ABOUT THIS EXERCISE:
Please retype the records below exactly as they appear, but leave out the pictures.

DATASET ENTRIES:
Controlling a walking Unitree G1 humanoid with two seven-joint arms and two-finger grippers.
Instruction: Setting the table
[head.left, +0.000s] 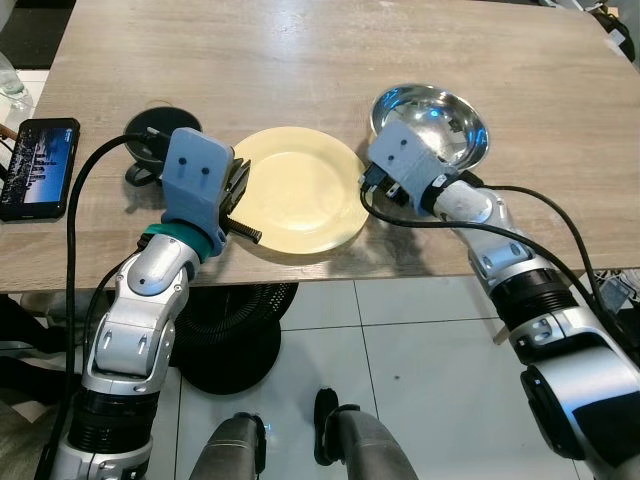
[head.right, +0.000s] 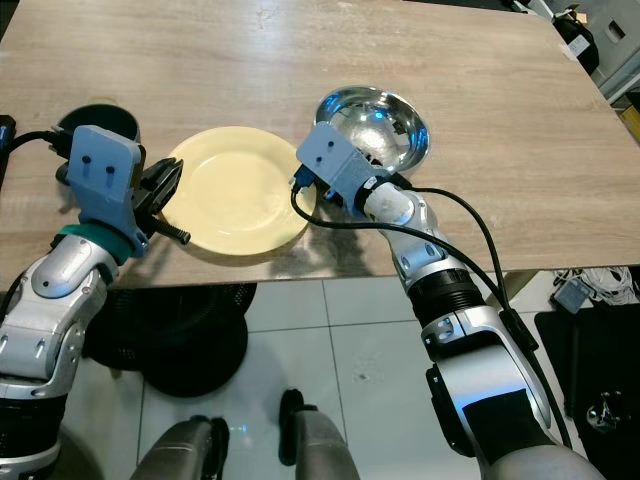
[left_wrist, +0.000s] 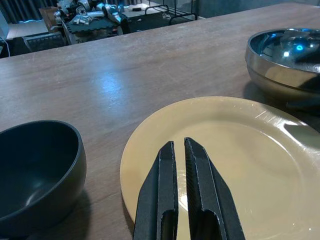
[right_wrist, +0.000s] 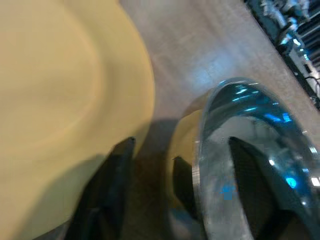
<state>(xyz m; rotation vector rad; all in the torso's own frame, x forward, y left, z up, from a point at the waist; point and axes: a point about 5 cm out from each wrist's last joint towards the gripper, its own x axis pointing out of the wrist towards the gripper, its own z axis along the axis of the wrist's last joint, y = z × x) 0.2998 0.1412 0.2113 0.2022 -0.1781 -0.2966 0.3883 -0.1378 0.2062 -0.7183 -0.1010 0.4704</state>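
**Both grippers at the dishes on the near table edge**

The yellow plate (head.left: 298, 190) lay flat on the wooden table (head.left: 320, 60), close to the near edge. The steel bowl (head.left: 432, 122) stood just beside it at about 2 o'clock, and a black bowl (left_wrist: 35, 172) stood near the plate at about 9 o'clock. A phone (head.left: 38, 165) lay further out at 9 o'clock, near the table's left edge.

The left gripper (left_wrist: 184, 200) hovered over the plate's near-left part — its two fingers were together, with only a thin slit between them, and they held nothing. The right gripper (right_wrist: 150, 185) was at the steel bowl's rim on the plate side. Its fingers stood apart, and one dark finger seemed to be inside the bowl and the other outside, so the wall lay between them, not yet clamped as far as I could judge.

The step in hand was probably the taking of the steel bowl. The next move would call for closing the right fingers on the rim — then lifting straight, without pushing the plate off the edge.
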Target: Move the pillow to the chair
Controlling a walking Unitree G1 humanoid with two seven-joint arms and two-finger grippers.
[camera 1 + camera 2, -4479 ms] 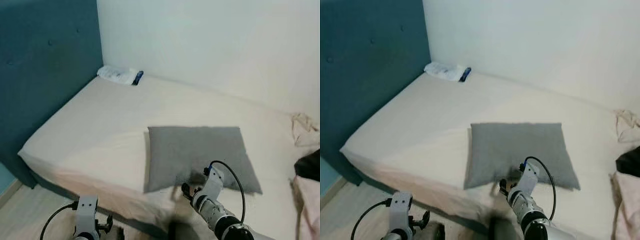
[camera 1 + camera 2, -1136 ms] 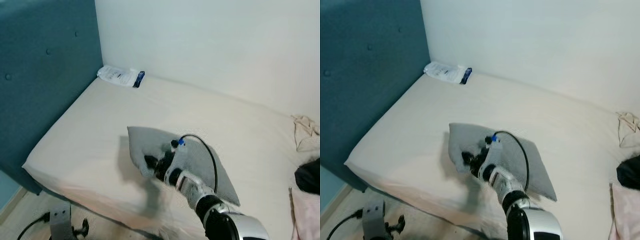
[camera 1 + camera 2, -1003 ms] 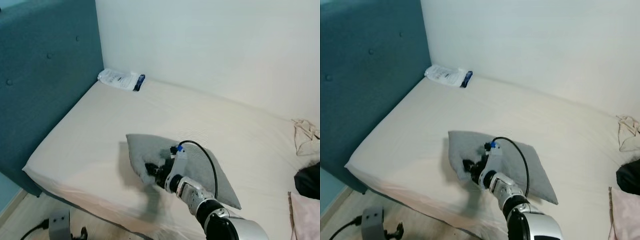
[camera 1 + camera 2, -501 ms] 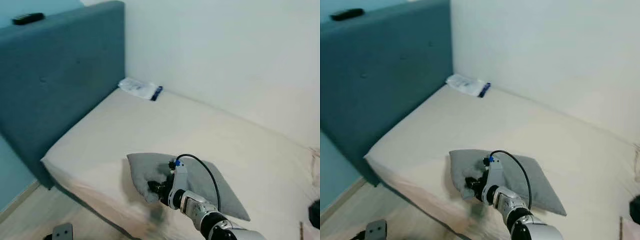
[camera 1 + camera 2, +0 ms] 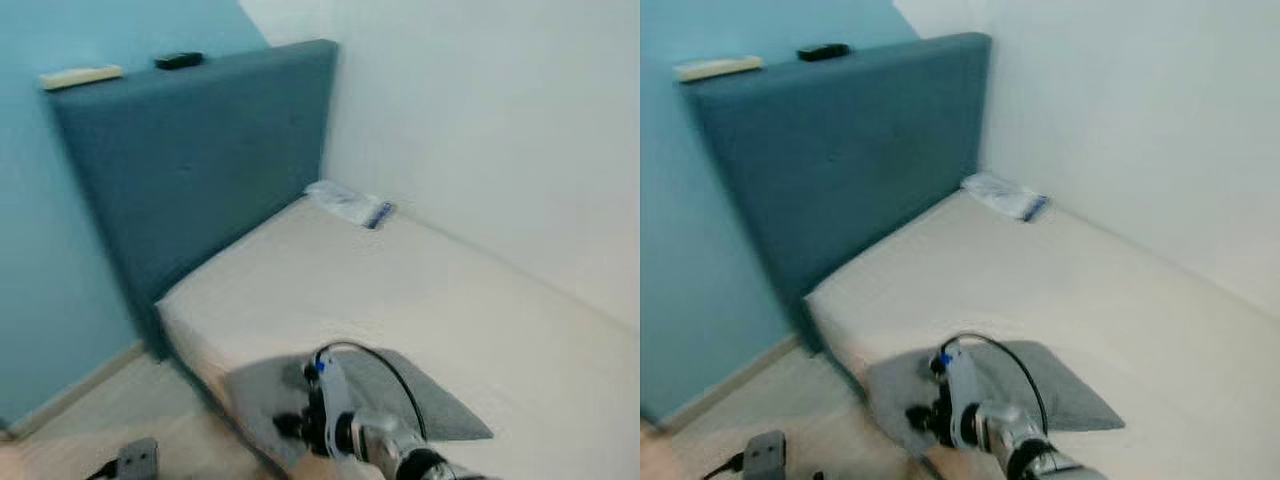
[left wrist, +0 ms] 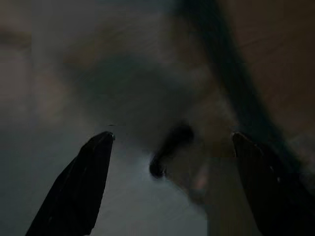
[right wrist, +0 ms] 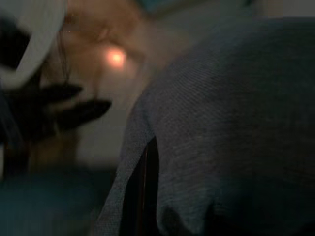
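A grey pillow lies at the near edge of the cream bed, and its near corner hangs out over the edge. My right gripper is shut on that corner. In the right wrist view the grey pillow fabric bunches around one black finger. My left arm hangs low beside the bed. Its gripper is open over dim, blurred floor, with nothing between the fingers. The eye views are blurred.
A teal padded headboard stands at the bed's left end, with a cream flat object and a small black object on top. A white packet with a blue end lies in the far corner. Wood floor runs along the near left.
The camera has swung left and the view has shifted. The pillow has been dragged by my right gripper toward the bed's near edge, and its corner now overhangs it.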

ANSWER SECTION:
Controlling a walking Unitree G1 humanoid with two seven-joint arms and two-finger grippers.
Instruction: Setting the table
[head.left, +0.000s] 
[head.right, +0.000s] 
[left_wrist, +0.000s] 
[right_wrist, +0.000s] 
<state>(xyz m; rotation vector rad; all in the torso's own frame, x forward, y left, z up, from a point at the waist; point and axes: a point about 5 cm out from each wrist's last joint towards the gripper, its own x axis pointing out of the wrist towards the gripper, its own z axis along the axis of the wrist's last joint, y = z × x) 0.2998 0.1412 0.2113 0.2022 -0.1781 -0.2966 0.3883 -0.1378 0.2062 -0.7183 -0.1010 0.4704</state>
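**Both grippers at the dishes on the near table edge**

The yellow plate (head.left: 298, 190) lay flat on the wooden table (head.left: 320, 60), close to the near edge. The steel bowl (head.left: 432, 122) stood just beside it at about 2 o'clock, and a black bowl (left_wrist: 35, 172) stood near the plate at about 9 o'clock. A phone (head.left: 38, 165) lay further out at 9 o'clock, near the table's left edge.

The left gripper (left_wrist: 184, 200) hovered over the plate's near-left part — its two fingers were together, with only a thin slit between them, and they held nothing. The right gripper (right_wrist: 150, 185) was at the steel bowl's rim on the plate side. Its fingers stood apart, and one dark finger seemed to be inside the bowl and the other outside, so the wall lay between them, not yet clamped as far as I could judge.

The step in hand was probably the taking of the steel bowl. The next move would call for closing the right fingers on the rim — then lifting straight, without pushing the plate off the edge.
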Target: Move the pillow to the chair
Controlling a walking Unitree G1 humanoid with two seven-joint arms and two-finger grippers.
[camera 1 + camera 2, -4479 ms] 
[camera 1 + camera 2, -1136 ms] 
[camera 1 + camera 2, -1003 ms] 
[camera 1 + camera 2, -501 ms] 
[camera 1 + camera 2, +0 ms] 
[left wrist, +0 ms] 
[right wrist, +0 ms] 
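A grey pillow lies at the near edge of the cream bed, and its near corner hangs out over the edge. My right gripper is shut on that corner. In the right wrist view the grey pillow fabric bunches around one black finger. My left arm hangs low beside the bed. Its gripper is open over dim, blurred floor, with nothing between the fingers. The eye views are blurred.
A teal padded headboard stands at the bed's left end, with a cream flat object and a small black object on top. A white packet with a blue end lies in the far corner. Wood floor runs along the near left.
The camera has swung left and the view has shifted. The pillow has been dragged by my right gripper toward the bed's near edge, and its corner now overhangs it.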

The work on this exercise is complete.